Telling stories to others is the means by which unconscious stories become conscious, with language reflecting the person’s mental state (Bucholtz and Hall, 2005).

One way identities are given form is through (auto-)biographical narrative where speakers identify with characters and plots, ethical and moral stances, and the discourses of multiple activity systems (Roth, 2007, Ivanič, 2006).

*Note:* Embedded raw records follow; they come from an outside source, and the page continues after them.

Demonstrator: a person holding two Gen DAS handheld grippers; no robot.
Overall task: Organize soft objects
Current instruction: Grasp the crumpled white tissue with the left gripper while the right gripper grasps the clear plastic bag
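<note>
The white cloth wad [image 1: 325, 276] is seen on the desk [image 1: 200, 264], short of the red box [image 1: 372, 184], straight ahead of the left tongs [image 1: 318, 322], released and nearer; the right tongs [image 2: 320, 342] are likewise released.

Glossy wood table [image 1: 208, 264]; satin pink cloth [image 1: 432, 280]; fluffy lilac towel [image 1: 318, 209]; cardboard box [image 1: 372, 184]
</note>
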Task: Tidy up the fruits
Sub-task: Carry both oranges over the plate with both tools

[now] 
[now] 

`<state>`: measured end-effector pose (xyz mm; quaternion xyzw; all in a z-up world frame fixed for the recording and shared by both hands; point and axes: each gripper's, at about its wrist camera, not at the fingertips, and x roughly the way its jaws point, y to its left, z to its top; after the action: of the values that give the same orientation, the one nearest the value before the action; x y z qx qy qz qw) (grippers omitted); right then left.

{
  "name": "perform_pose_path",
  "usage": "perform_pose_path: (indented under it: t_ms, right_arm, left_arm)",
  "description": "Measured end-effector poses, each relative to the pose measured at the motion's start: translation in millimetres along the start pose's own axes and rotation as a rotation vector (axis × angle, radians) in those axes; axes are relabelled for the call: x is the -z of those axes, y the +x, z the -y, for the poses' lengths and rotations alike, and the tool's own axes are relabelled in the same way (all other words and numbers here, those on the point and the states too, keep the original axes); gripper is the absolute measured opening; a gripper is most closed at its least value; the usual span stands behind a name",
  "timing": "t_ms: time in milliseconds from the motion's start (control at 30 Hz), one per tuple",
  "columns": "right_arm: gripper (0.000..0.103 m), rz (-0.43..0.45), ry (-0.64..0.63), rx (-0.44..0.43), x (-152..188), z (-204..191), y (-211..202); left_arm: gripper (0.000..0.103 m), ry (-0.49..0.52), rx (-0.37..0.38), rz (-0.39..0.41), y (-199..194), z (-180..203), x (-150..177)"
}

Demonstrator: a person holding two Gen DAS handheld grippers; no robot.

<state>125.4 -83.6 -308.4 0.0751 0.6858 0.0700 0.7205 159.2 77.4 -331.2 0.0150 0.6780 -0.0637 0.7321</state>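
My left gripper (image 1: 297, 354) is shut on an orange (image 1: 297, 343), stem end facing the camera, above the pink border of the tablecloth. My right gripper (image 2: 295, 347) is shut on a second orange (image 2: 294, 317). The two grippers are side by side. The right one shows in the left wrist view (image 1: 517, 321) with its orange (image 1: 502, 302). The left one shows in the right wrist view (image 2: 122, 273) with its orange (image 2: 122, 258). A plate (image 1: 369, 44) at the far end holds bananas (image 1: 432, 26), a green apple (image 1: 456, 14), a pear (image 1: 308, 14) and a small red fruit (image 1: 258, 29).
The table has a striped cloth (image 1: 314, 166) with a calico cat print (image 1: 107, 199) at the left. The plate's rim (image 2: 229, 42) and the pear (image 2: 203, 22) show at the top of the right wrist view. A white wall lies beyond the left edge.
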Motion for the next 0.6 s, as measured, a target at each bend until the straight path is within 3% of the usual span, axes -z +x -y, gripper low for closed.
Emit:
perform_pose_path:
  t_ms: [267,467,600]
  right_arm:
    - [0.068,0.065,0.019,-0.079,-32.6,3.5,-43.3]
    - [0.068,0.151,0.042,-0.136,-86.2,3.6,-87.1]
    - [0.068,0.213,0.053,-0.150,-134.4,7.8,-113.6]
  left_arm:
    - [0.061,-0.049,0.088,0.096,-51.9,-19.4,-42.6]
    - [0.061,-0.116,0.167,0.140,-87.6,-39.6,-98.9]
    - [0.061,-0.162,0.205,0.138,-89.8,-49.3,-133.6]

McConnell (2002), discussing e-learning communities in higher education, argues that students’ identities are negotiated along four dimensions: their purpose as learners, their relationship with tutors, their place in the academic world, and the boundaries between their professional practice and their group work.

REFERENCE

Bucholtz, M. and Hall, K. (2005) 'Identity and interaction: a sociocultural linguistic approach', Discourse Studies, vol., 7, no. 4-5, pp. 585-614.

Ivanic, R. (2006) Language, learning and identification . In R. Kiely, P. Rea-Dickens, H. Woodfield and G. Clibbon (eds.) Language, Culture and Identity in Applied Linguistics . Equinox pp. 7-29 Available from http://www.lancs.ac.uk/lflfe/publications/pubsdocs/Language,%20learning%20and%20identific ation.doc (accessed 2 June 2008)

 

McConnell, D. (2002) 'Negotiation, identity and knowledge in e-learning communities', In Proceedings of the 3rd International Conference on Networked Learning, Sheffield, U.K., pp. 248-257.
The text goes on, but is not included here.